Directions: After locating the line with "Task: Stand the" below, output it and each following line exactly, stopping after the line with "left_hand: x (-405". No pictures.

Exercise materials:

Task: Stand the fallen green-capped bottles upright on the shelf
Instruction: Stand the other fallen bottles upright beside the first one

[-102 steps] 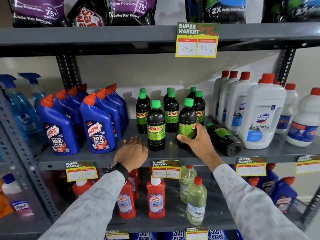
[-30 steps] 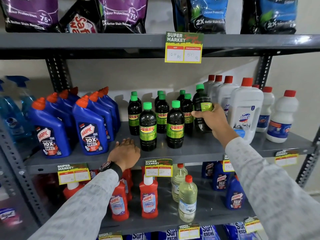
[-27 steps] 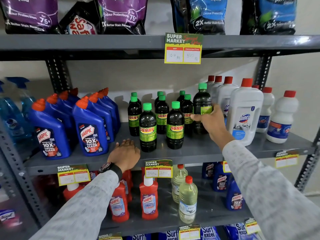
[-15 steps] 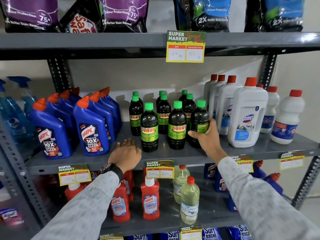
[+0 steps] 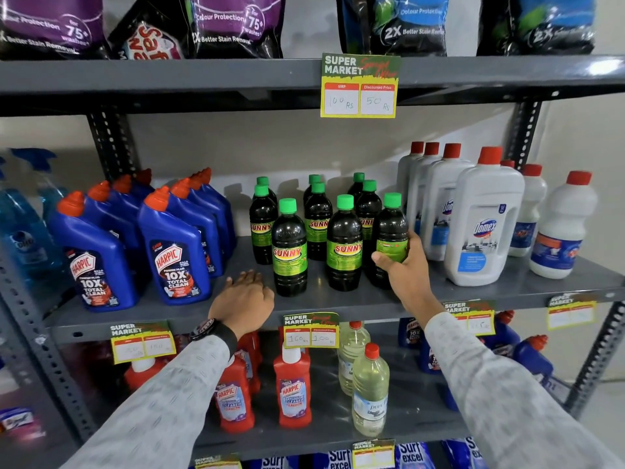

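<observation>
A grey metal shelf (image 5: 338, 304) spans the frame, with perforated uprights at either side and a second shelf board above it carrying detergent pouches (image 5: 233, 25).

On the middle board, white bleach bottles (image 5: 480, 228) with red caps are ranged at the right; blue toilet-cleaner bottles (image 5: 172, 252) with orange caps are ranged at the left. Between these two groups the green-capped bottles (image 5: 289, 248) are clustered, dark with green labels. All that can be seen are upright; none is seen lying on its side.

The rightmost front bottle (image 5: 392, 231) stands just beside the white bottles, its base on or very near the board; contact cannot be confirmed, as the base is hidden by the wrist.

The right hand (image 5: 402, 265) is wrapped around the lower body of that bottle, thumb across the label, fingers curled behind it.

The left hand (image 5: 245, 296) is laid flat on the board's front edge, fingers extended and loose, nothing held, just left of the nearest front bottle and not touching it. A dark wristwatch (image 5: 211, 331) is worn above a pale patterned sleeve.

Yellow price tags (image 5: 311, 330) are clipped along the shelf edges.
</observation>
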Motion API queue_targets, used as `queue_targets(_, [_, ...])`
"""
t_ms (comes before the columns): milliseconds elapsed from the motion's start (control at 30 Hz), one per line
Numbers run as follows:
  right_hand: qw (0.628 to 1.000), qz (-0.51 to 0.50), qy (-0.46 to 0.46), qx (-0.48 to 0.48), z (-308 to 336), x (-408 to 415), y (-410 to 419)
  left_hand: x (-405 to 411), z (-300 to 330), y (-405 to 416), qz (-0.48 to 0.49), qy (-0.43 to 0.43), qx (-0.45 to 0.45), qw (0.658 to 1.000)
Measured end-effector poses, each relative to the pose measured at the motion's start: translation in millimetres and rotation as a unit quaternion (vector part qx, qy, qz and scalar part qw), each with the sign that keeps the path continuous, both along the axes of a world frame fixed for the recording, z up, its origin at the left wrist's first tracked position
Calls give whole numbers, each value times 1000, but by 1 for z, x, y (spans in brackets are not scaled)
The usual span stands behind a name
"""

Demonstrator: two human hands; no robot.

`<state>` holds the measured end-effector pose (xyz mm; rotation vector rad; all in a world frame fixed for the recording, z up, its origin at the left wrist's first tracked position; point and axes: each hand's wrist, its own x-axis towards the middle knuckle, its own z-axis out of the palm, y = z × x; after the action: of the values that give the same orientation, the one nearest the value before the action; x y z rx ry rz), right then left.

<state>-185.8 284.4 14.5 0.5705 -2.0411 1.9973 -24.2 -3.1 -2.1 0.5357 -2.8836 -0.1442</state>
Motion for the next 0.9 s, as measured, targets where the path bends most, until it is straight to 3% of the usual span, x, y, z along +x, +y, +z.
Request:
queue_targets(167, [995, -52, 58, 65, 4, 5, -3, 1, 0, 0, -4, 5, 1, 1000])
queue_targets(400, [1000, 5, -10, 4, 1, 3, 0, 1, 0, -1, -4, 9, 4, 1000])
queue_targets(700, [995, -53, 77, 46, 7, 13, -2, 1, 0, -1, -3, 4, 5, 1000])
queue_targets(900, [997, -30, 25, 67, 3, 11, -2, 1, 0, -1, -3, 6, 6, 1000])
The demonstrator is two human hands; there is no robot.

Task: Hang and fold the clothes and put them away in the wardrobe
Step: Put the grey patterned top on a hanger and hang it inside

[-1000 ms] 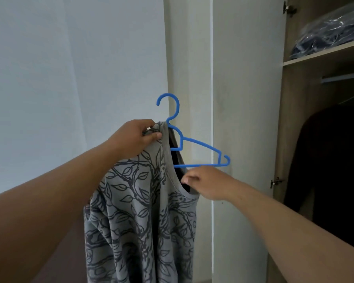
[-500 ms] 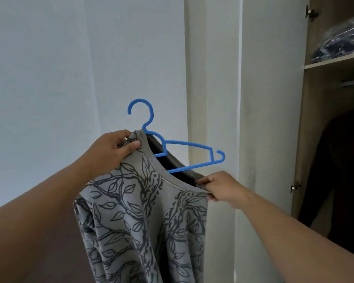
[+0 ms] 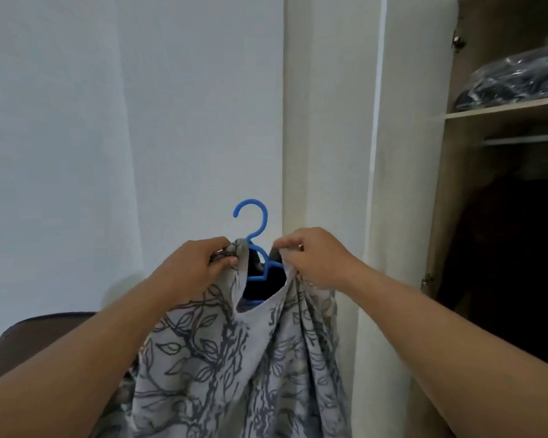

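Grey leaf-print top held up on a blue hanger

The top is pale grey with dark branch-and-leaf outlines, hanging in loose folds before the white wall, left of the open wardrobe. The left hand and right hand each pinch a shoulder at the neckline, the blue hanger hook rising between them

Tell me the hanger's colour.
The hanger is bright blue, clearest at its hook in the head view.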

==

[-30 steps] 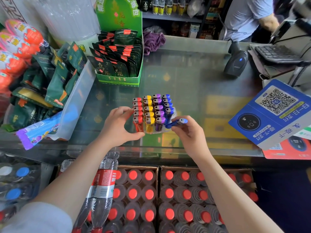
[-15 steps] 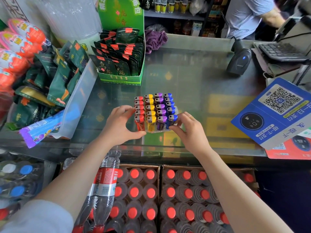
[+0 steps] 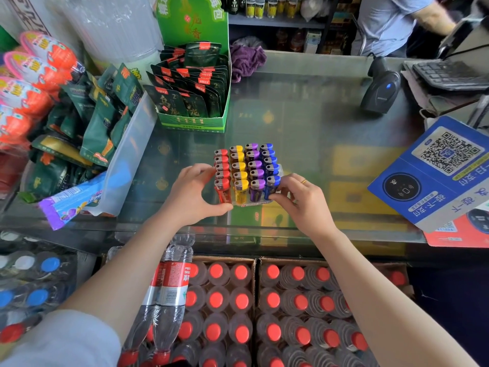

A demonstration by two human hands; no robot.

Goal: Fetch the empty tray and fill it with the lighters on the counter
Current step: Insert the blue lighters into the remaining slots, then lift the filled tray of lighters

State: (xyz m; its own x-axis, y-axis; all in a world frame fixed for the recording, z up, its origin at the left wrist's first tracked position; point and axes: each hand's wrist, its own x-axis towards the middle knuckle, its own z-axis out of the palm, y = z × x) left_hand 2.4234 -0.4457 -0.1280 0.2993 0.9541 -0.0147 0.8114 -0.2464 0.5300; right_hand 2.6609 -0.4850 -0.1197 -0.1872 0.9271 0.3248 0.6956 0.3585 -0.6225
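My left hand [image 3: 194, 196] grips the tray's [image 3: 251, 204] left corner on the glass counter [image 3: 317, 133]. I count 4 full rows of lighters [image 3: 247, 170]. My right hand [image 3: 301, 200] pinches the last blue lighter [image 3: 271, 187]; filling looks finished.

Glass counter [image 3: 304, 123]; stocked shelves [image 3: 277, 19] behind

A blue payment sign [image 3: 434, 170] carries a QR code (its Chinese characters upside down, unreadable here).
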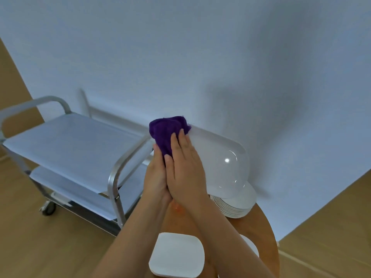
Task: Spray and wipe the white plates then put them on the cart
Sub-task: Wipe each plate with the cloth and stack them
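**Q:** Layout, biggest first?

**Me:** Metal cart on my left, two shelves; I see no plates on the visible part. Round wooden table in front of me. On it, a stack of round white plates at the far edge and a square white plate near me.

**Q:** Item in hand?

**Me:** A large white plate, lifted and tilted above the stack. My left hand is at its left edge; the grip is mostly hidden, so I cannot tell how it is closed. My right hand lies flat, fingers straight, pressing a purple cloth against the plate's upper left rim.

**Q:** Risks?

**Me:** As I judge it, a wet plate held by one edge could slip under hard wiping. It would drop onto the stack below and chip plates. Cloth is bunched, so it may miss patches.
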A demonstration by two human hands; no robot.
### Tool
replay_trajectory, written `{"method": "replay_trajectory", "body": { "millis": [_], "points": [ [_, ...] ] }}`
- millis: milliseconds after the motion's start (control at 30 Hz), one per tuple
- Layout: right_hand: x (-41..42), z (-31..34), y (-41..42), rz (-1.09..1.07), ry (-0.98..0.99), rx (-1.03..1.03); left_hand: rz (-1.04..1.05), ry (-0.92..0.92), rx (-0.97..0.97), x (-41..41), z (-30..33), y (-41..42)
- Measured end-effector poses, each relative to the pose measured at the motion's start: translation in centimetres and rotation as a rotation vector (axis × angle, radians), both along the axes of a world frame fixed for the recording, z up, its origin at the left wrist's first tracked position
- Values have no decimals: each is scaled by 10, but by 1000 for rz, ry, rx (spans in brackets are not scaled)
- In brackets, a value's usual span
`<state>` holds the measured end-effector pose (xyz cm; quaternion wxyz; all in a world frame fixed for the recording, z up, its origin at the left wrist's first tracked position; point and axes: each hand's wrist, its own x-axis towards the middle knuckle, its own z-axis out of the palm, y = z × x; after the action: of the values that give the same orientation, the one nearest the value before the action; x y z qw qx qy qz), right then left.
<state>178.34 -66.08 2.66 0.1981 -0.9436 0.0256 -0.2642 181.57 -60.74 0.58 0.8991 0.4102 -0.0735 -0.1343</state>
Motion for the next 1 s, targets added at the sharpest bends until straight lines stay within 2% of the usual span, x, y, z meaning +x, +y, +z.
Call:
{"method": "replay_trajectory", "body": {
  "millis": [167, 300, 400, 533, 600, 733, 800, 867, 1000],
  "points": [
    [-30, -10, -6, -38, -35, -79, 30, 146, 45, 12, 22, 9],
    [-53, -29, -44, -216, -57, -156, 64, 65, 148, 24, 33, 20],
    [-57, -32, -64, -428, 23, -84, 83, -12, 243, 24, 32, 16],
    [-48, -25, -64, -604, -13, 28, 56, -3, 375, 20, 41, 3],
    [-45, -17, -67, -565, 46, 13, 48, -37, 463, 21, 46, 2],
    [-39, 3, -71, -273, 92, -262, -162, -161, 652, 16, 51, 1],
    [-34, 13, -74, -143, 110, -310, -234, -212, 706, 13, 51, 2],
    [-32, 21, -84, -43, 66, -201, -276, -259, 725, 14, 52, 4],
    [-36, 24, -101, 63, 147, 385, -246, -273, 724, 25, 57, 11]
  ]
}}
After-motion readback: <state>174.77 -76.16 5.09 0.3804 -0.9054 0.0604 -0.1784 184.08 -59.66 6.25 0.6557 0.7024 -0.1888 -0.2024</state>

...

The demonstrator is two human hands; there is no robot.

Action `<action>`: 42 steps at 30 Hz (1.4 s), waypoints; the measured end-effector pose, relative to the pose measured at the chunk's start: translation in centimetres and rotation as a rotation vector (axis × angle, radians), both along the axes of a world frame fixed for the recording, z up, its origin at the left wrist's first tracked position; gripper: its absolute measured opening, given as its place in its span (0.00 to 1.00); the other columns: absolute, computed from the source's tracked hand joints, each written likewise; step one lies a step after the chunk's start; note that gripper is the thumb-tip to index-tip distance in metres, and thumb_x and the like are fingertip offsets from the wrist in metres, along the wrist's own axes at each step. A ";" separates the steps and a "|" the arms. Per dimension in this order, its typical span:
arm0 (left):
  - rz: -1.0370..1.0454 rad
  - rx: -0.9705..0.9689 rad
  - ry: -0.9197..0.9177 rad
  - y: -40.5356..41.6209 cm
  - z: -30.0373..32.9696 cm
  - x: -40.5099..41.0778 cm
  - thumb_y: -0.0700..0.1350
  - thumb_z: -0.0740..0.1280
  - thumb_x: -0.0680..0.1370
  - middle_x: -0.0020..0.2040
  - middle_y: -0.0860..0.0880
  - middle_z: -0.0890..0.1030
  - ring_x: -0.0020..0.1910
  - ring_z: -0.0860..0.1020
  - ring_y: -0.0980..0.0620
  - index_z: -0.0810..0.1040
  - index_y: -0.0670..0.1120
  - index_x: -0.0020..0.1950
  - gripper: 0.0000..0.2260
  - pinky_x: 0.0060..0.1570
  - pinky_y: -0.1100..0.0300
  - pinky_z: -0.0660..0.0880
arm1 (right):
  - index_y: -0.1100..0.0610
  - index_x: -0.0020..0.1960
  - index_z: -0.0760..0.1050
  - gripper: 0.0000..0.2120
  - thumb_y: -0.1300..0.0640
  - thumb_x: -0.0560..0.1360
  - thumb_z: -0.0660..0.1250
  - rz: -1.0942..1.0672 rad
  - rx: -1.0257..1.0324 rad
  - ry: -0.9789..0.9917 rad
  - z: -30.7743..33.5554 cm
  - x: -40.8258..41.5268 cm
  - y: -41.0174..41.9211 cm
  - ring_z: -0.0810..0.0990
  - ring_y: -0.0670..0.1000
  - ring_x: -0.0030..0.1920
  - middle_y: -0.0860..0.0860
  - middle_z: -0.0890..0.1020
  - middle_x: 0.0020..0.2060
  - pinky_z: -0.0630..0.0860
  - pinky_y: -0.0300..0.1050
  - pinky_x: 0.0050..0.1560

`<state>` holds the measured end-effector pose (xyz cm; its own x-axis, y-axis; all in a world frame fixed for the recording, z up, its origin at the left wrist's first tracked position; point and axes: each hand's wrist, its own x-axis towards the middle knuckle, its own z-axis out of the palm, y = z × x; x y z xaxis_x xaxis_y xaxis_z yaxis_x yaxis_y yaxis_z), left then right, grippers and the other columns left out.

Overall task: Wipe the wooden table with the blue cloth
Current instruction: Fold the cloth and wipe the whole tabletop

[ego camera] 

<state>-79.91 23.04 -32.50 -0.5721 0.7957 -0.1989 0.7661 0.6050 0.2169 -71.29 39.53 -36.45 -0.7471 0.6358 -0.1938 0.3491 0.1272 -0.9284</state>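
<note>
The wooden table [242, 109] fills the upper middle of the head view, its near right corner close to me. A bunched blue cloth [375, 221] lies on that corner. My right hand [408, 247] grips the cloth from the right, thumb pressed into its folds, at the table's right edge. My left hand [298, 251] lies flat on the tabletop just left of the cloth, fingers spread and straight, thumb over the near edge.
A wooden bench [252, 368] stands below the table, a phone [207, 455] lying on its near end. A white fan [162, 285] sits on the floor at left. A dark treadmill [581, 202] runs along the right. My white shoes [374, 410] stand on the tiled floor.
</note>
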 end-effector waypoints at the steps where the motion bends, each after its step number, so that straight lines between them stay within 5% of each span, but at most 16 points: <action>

Output of the task:
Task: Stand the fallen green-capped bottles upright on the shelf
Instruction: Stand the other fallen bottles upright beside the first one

[-102 steps] 
[-30 steps] 
[-27 steps] 
[-15 steps] 
[+0 steps] 

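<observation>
A grey metal shelf (image 5: 338, 304) spans the frame, with perforated uprights at either side and a second shelf board above it carrying detergent pouches (image 5: 233, 25).

On the middle board, white bleach bottles (image 5: 480, 228) with red caps are ranged at the right; blue toilet-cleaner bottles (image 5: 172, 252) with orange caps are ranged at the left. Between these two groups the green-capped bottles (image 5: 289, 248) are clustered, dark with green labels. All that can be seen are upright; none is seen lying on its side.

The rightmost front bottle (image 5: 392, 231) stands just beside the white bottles, its base on or very near the board; contact cannot be confirmed, as the base is hidden by the wrist.

The right hand (image 5: 402, 265) is wrapped around the lower body of that bottle, thumb across the label, fingers curled behind it.

The left hand (image 5: 245, 296) is laid flat on the board's front edge, fingers extended and loose, nothing held, just left of the nearest front bottle and not touching it. A dark wristwatch (image 5: 211, 331) is worn above a pale patterned sleeve.

Yellow price tags (image 5: 311, 330) are clipped along the shelf edges.
</observation>
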Motion API queue_targets, used as `queue_targets(_, [_, ...])`
"""
t_ms (comes before the columns): milliseconds elapsed from the motion's start (control at 30 Hz), one per line
Numbers run as follows:
  right_hand: qw (0.628 to 1.000), qz (-0.51 to 0.50), qy (-0.46 to 0.46), qx (-0.48 to 0.48), z (-308 to 336), x (-408 to 415), y (-410 to 419)
  left_hand: x (-405 to 411), z (-300 to 330), y (-405 to 416), qz (-0.48 to 0.49), qy (-0.43 to 0.43), qx (-0.45 to 0.45), qw (0.658 to 1.000)

No further output is expected here.